Just as happened during the Great Depression, dire conditions have made it possible for the government to take charge of the economy on a scale that wouldn’t normally be politically acceptable.

The effects are likely to be long-lasting, and while they may be beneficial in the short term, history suggests that the interventionist state that is now seen as benevolent will eventually come to be viewed as stifling and sclerotic. That’s exactly what led to the neo-liberal revolution of Thatcherism and Rogernomics in the 1980s.

In the meantime we not only face a deep recession, but future generations will be burdened with eye-watering public debt that must someday be repaid, as a few clear-eyed economists keep reminding us.

For Jacinda Ardern and her government, the past four months must have been a nerve-wracking balancing act. Did they, as some commentators argue, shut down the economy just to save a relatively small number of lives that in many cases would soon have been lost to old age or ill-health regardless?

It was an agonising judgment call for any government, and perhaps only time will tell whether they got the balance right.

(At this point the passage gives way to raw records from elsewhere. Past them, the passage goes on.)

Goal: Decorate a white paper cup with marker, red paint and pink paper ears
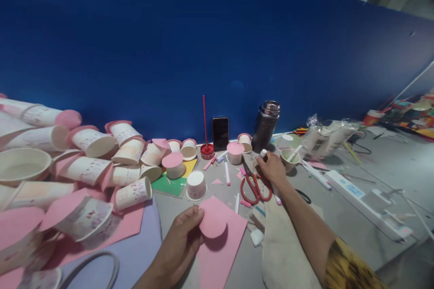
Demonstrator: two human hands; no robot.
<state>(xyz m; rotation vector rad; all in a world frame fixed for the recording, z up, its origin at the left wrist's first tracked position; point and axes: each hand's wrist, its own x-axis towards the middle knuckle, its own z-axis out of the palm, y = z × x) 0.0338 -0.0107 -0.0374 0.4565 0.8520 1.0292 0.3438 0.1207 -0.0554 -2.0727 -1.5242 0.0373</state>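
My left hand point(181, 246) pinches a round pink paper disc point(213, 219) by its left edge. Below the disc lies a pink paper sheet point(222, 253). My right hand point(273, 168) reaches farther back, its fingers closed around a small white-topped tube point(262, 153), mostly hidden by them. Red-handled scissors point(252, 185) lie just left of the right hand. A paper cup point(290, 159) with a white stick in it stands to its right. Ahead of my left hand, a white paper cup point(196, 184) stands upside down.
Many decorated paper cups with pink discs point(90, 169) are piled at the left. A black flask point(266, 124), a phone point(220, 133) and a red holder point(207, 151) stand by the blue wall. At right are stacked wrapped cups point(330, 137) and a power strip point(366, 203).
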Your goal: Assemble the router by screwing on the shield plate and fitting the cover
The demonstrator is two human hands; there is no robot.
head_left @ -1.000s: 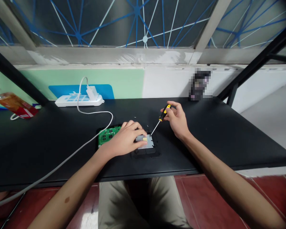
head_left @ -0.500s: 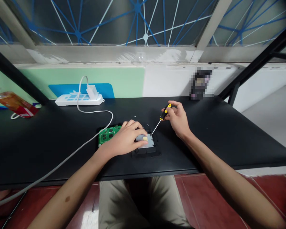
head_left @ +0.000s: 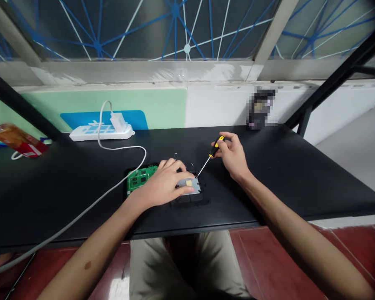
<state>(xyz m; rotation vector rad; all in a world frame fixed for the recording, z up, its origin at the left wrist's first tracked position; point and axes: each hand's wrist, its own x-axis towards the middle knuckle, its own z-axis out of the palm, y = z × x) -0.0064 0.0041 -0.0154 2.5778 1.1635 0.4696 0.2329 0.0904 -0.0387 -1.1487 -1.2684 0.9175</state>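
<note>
My right hand grips a screwdriver by its black and yellow handle. The shaft slants down to the left, its tip at the far right corner of a silver metal plate in a black housing. Over the left part of this plate lies my left hand, palm down, fingers spread. Its thumb and index finger rest on the plate, on either side of a small cream-coloured square. Beside that hand, partly hidden by it, is a green circuit board in a black casing.
A white cable crosses the black table, passing over the circuit board's edge. It runs from a charger on a white power strip. A tilted drink bottle is at far left. Small bits lie behind the plate.
The view has shifted slightly. My left index finger has moved a little on the plate, showing more of the cream square. The screwdriver stays at the same corner.
</note>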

The Swedish experience suggests they did.

As an aside, it will strike some people as deeply ironic that the government placed such weight on the value of human life when only weeks before, Labour and Green MPs had jubilantly passed legislation removing the last token protection for life in the womb, even to the point of denying medical assistance for babies aborted alive. It’s a strange world, to be sure.

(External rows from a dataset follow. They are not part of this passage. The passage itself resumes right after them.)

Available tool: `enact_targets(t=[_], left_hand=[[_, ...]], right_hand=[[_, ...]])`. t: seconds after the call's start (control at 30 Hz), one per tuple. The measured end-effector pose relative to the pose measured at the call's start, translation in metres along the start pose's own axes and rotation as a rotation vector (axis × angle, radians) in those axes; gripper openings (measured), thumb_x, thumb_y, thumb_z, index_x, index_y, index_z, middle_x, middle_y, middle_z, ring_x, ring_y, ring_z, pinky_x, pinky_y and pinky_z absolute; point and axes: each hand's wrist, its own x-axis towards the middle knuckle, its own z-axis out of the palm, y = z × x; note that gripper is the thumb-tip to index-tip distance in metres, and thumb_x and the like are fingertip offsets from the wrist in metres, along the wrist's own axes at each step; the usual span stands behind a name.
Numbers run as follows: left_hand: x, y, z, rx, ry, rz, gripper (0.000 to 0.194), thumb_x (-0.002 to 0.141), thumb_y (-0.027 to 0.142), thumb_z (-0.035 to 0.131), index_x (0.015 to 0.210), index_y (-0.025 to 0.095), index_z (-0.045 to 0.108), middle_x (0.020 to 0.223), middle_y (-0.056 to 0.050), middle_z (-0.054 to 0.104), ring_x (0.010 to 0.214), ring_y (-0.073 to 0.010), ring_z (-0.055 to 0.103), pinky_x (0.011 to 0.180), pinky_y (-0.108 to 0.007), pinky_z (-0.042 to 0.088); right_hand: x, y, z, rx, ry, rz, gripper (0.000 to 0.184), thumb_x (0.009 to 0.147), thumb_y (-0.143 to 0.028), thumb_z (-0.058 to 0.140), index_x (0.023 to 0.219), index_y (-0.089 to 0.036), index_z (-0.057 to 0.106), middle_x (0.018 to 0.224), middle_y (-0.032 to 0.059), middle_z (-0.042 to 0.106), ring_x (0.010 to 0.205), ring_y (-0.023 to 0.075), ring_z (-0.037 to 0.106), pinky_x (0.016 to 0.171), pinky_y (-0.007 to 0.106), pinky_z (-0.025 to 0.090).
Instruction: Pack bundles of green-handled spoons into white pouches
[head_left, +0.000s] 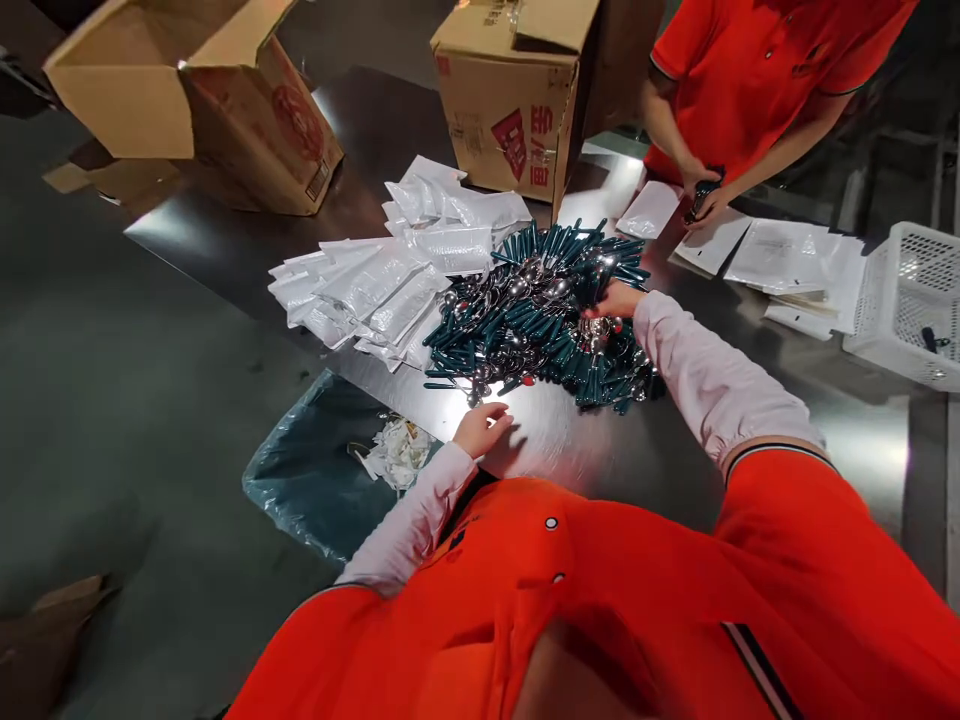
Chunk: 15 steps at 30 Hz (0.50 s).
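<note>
A big heap of cutlery with dark teal handles and shiny metal heads (536, 315) lies in the middle of the steel table (225, 250). My right hand (611, 300) reaches into the heap with its fingers closed round some of the pieces. Nearer to me, my left hand (482, 428) rests at the table's front edge, just short of the heap, loosely curled with nothing visible in it. A fanned pile of white plastic pouches (375, 285) lies left of the heap.
A co-worker in an orange shirt (750, 70) stands at the far right, handling a dark object above more white pouches (780, 255). Two open cardboard boxes (517, 100) (195, 100) stand at the back. A white basket (911, 300) sits right; a bin bag with scraps (322, 470) hangs below.
</note>
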Motion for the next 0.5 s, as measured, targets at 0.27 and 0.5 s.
enact_targets(t=[0.27,0.5], left_hand=[[0.104,0.076,0.016,-0.125,-0.012,0.201,0.036,0.084,0.027,0.072,0.118,0.013,0.07,0.106,-0.01,0.075,0.095,-0.0206,0.072,0.094,-0.038,0.058],[0.153,0.114,0.019,-0.313,-0.042,0.296,0.084,0.063,0.027,0.09,0.139,0.011,0.055,0.136,-0.02,0.062,0.126,-0.0319,0.061,0.111,-0.048,0.047]], right_hand=[[-0.007,-0.016,-0.017,0.103,0.102,0.097,0.04,0.061,-0.04,0.083,0.09,-0.016,0.071,0.09,0.0066,0.076,0.093,0.0246,0.068,0.097,0.043,0.056],[-0.033,-0.037,-0.025,0.27,0.051,0.058,0.045,0.055,-0.043,0.086,0.087,-0.016,0.071,0.087,0.0058,0.075,0.084,0.0231,0.067,0.088,0.042,0.057]])
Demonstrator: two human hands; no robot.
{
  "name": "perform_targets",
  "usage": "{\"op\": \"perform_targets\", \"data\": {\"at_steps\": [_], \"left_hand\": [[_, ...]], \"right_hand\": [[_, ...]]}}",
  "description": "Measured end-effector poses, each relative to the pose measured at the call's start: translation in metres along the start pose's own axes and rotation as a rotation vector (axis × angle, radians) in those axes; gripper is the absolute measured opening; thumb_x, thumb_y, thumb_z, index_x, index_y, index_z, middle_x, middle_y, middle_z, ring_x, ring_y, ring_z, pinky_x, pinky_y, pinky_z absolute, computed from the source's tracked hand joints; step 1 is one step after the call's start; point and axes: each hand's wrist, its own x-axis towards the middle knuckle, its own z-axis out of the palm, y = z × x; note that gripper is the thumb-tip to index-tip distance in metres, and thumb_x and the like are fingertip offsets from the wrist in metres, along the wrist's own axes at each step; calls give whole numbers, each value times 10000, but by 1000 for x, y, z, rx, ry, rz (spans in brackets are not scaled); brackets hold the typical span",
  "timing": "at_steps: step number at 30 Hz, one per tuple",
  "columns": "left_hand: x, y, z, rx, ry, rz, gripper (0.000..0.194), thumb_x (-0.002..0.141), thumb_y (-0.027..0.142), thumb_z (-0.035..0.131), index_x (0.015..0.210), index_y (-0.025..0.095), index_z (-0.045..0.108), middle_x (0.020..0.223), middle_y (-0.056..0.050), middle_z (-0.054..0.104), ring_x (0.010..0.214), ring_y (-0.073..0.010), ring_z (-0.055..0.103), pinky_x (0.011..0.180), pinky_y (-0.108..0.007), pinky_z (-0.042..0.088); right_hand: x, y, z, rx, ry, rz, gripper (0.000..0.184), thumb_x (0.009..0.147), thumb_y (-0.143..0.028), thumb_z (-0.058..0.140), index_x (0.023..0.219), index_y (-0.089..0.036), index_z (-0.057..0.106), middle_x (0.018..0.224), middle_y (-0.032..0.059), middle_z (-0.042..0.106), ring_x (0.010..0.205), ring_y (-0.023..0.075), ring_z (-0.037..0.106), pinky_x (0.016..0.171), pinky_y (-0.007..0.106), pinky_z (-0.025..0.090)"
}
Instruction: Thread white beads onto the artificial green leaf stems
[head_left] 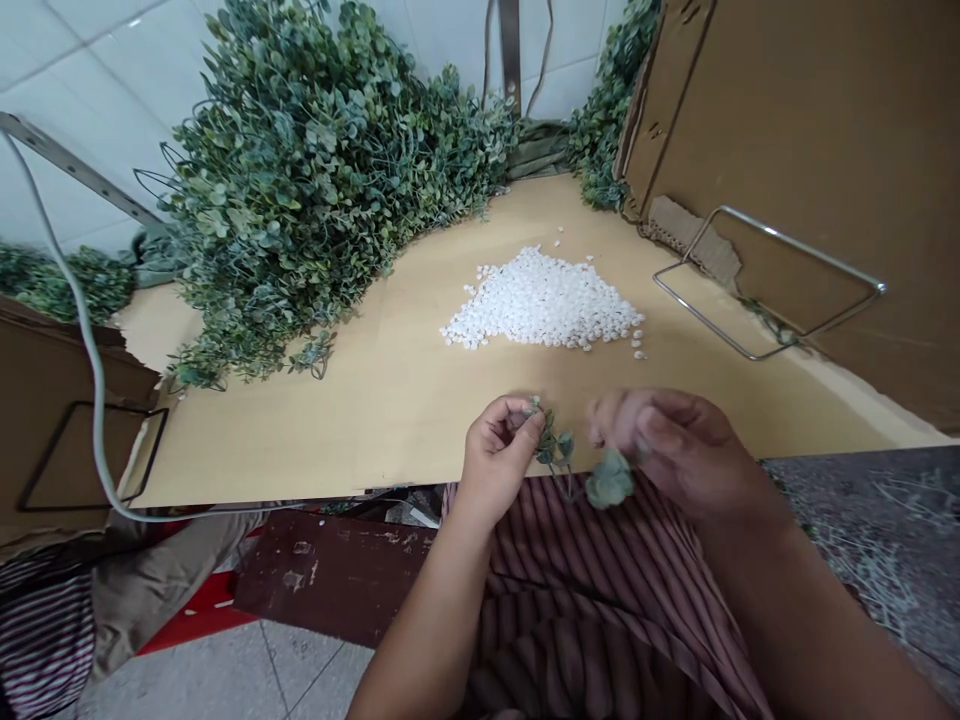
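Note:
My left hand (501, 442) is closed in a pinch on the top of a small artificial leaf sprig (556, 448) at the table's near edge. My right hand (667, 445), slightly blurred, is closed around the sprig's other end, where a larger green leaf (609, 480) hangs below the fingers. Both hands hover over my lap in a striped garment. A pile of small white beads (544, 300) lies on the wooden table (360, 400) just beyond the hands.
A large heap of artificial green foliage (315, 170) covers the table's back left. More foliage (607, 110) sits at the back right by a cardboard box (810, 150) with a metal wire frame (765, 290). Another box (52, 420) and a white cable (82, 340) stand left.

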Motion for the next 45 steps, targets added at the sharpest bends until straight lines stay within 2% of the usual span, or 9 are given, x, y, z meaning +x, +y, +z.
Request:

Footnote: This will be my last column. This decision was entirely my own and is unrelated to the recent change in the ownership of Stuff, which I welcome as a return to New Zealand control. My thanks go to the editors who published my columns - especially to my good friend Bill Moore, a former editor of the Nelson Mail, who originally gave me this platform in 2003 - and to the readers who read them, including those who were sometimes offended by what I wrote. As someone once observed (it may even have been me), columnists who never upset anyone are probably not doing their job.